The current divestment campaign against Israel is the newest twist in a history of old and ugly boycotts targeted at Israel and Jews. Such happenings on college campuses are particularly loathsome to those of us who maintain a nostalgic fondness for those years we learned logic, literature, and history in an atmosphere of intellectual freedom.
In our lifetimes, we saw the old anti-Jewish quotas on elite campuses dissolve along with requirements to take classes and exams on Saturday or Jewish holidays. Students became comfortable wearing kippot to class, and even demanded dispensation from campus housing rules to accommodate religious sensibilities.

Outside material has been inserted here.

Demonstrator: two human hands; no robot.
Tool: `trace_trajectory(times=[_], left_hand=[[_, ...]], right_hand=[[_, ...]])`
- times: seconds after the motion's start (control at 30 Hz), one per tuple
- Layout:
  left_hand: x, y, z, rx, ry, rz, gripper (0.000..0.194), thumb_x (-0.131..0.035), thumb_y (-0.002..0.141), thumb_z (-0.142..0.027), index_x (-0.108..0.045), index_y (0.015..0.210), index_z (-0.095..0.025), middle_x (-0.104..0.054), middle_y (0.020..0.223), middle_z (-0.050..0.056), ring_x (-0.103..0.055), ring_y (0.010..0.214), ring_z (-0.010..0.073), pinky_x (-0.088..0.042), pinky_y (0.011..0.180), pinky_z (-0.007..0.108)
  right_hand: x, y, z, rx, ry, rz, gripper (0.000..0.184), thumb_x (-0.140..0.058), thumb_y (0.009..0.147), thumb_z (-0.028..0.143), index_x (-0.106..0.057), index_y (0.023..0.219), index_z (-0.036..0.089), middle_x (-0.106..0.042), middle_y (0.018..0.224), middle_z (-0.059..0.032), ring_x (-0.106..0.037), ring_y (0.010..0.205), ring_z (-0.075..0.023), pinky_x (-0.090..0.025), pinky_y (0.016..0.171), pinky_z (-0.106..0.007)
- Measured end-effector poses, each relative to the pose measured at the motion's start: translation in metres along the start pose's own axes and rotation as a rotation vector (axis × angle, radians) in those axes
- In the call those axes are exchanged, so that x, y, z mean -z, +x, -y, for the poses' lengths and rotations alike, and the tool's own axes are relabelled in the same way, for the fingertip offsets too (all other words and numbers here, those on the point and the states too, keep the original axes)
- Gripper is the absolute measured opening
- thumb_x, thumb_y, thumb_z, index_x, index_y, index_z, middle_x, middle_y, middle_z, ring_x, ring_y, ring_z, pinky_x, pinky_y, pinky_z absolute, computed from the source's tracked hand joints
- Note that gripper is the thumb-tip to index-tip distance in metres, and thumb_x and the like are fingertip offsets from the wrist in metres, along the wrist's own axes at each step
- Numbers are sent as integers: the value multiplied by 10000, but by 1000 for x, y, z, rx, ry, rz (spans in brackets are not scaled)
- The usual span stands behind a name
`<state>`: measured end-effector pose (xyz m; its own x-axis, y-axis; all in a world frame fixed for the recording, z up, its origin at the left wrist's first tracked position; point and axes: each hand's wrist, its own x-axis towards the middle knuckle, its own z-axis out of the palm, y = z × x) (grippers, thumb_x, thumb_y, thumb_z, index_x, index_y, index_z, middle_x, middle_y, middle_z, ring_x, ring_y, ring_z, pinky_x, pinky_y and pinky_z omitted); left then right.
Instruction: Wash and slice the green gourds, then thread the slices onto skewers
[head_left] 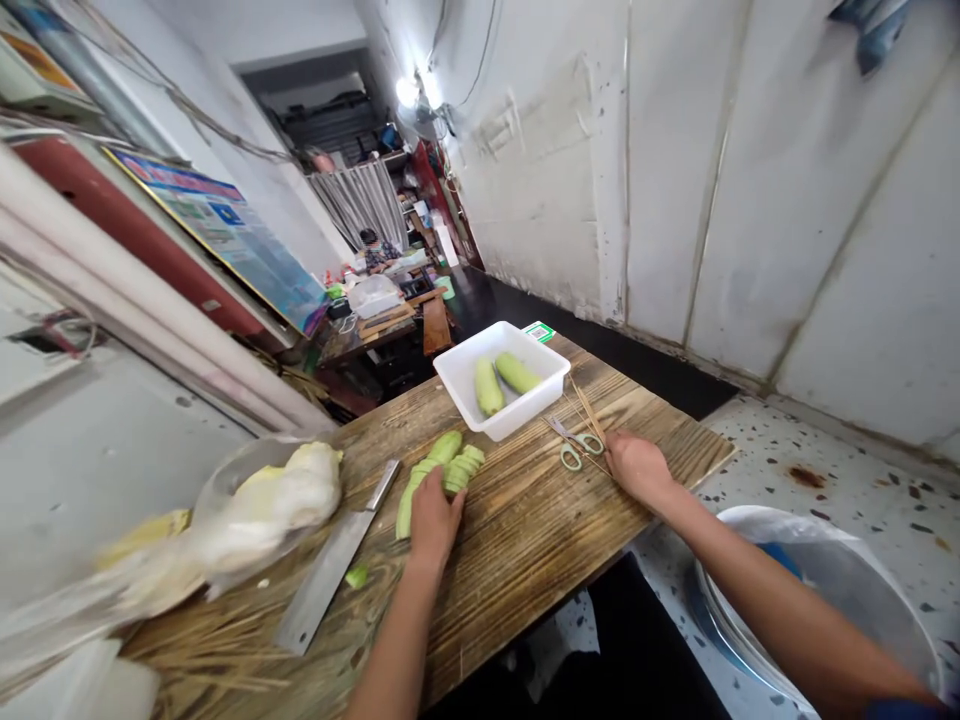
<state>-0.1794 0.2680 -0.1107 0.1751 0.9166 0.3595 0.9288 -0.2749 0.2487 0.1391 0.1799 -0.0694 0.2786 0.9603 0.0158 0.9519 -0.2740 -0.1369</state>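
Note:
My left hand rests over sliced pale green zucchini on the wooden table, its fingers closed around some of the slices. Another zucchini piece lies to the left of those fingers. At the right, the fingers of my right hand are closed at the ends of thin bamboo skewers. Scissors with green handles lie beside that hand. A white plastic tray behind them holds two whole zucchini. Left of the slices lies a cleaver, with a small green end piece near it.
A plastic bag with pale contents covers the table's left side. Loose sticks lie below it. A QR-code card is behind the tray. On the floor at right stands a lined bucket. A person sits at a far table.

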Motion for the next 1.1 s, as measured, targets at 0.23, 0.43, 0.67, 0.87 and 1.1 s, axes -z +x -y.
trace_trajectory(times=[0.23,0.43,0.67,0.87,1.1], left_hand=[[6,-12,9,-99,-333,-46,292,-638,716,-382,-602,926,-183,-544,1079,118,-520,1056,276,-403,946,432],[10,-20,13,39,-622,-97,160,-703,656,-295,-650,780,-207,-594,1014,92,-556,986,272,-415,919,441],[29,-38,-8,581,-1583,-44,258,-703,689,-276,-585,888,-163,-665,839,40,-620,680,126,-513,690,276],[38,-54,-6,786,-1972,75,227,-604,771,-157,-590,997,-143,-675,874,65,-632,671,110,-539,707,275],[50,-66,-3,836,-2076,98,150,-505,847,-173,-591,949,-104,-669,952,129,-655,885,166,-508,857,308]], right_hand=[[-10,-9,14,169,-24,-25,177,-475,865,200,-630,851,115,-663,865,-141,-656,773,-234,-463,644,-284],[-7,-12,20,140,58,-71,193,-412,874,141,-596,823,114,-665,787,-148,-658,718,-219,-448,620,-277],[-28,-74,56,384,693,-132,252,-294,884,186,-523,989,169,-587,663,-14,-574,590,-146,-450,595,-247],[-55,-120,114,435,1003,67,331,-353,919,335,-610,1053,176,-542,571,22,-523,527,-133,-427,536,-230],[-48,-130,127,470,987,91,357,-387,912,363,-648,1065,176,-552,517,16,-566,516,-144,-456,526,-227]])
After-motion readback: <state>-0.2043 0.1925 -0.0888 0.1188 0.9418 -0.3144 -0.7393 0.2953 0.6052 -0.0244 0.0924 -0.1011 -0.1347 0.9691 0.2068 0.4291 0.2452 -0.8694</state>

Suddenly, Jewish students have to worry about violence and death threats. And instead of denouncing the action against Jews as another expression of the Muslim antipathy that produced September 11, it is disguised as a moral protest against the big bad Israelis. And those who protest the wave of economic Israel-bashing are suspect of prejudice against Muslims!
Most galling, as always, is the participation by some Jewish students and professors of the anti-Israel activities. Also worrisome is the passivity of most Jewish students who dismiss Middle East politics as a subject that does not relate to them. They are wrong.
Stephen Trachtenberg, president of George Washington University, quoted in the Chicago Tribune, put it best:, ‘Those of us who are old enough to recall World War II know that it’s better to get into a defensive mode sooner rather than later.’ He was one of the principal organizers of a statement issued by more than 300 college and university presidents through the American Jewish Committee saying they feared that hostility against Israel threatened to erode the tradition of civil discourse upon which scholarship depends.
Anyone who has taken Poli Sci 101 should quickly dismiss the comparison of Israel with South Africa as absurd. Israel is the only democracy in the region. A vast majority of Israelis support giving the Palestinians their own land, and not because of their terror. Somehow, even though most of us Israelis hail from non-democratic countries, the commitment to one person, one vote runs deep here. This commitment to democracy that has made most Israelis, whatever their political leanings, internalize the need for territorial compromise despite a strongly felt attachment to the Biblical landmarks of Judea and Samaria.
This conflict is not about settlements, and occupation and checkposts.
The current violence started when the State of Israel was about to compromise on settlements, end what remained of the occupation, and dismantle the checkposts. The conflict is really about the old argument over the homeland of the Jewish people, and boycotts go beyond any attitude about Israel to feelings about the Jewish people. Those of our brethren who feel compelled to bend over backwards to support the current venomous Palestinian attempts to divest universities from companies better watch their own backs. Anti-Israel boycotts have a nasty way of sliding over into anti-Jewish boycotts.
Just visit the Web sites of the anti-Israel boycott people to sample the flavor of their accusations. (Not advised for those with high blood pressure.) Most of companies listed for boycott are mainstream American businesses owned or directed by Jewish Americans.
Some of those have little more than token linkages to Israel activities.
More important, they own stores with outlets all over the United States.
Estee Lauder is on the boycott list because chairperson Ronald Lauder is president of the Jewish National Fund, whose main function ‘is to legitimize Israeli occupation of Palestine.’ But Disney is a target because it is ‘owned’ by ‘Jewish Mogul Michael Eisner.’
The recent establishment of the Campus Watch, a Web site to make known the anti-Israel proclamations on campuses has brought protests of McCarthyism among some. But no one at that Web site is urging a boycott of classes or campuses. The site just exposes the original speeches of campus personalities to a little light and air.
Don’t potential students deserve to know the views of their teachers? A hundred or so other professors volunteered to be listed on the Web site as a protest against keeping records of what was being taught against Israel on campuses and as an expression of their solidarity with Palestinian self-determination. Many of the names are conspicuously Jewish.
The historians among them certainly know that anti-Jewish boycotts are not unknown in the United States, even before the establishment of the Zionist state. In Indiana of the 1920s, for instance, the women’s division of the Klu Klux Klan boycotted Jewish businesses. Small businesses and department stores had to shut down.
Boycotts of Jewish enterprises should be an automatic red flag for Europeans. But the lessons of yesteryear have been forgotten. Foreign Minister Shimon Peres this week convinced European Union-Israel Association Council in Luxembourg not to tax Israeli products from Judea, Samaria and the Gaza Strip. The Council has postponed taxing salad greens from across the Green Line.
I am not saying that even countries with despicable Holocaust records are prohibited from ever criticizing Israeli policy. I am saying that they had better be particularly fastidious in checking their motives for urging economic hardships on the Jewish state.
We can do something about preparing our Jewish youth for the anti-Israel, anti-Jewish onslaught. On American campuses, praiseworthy efforts have been made by groups like Hillel and Aish HaTorah to address the inability of most American college students to answer the outrageous accusations of Israel’s detractors. More of this needs to be done. And for those who plan the curriculum of American Jews in day schools and after school programs, a solid understanding of the history and complexity of Israel needs to be provided as a priority in the Jewish education system.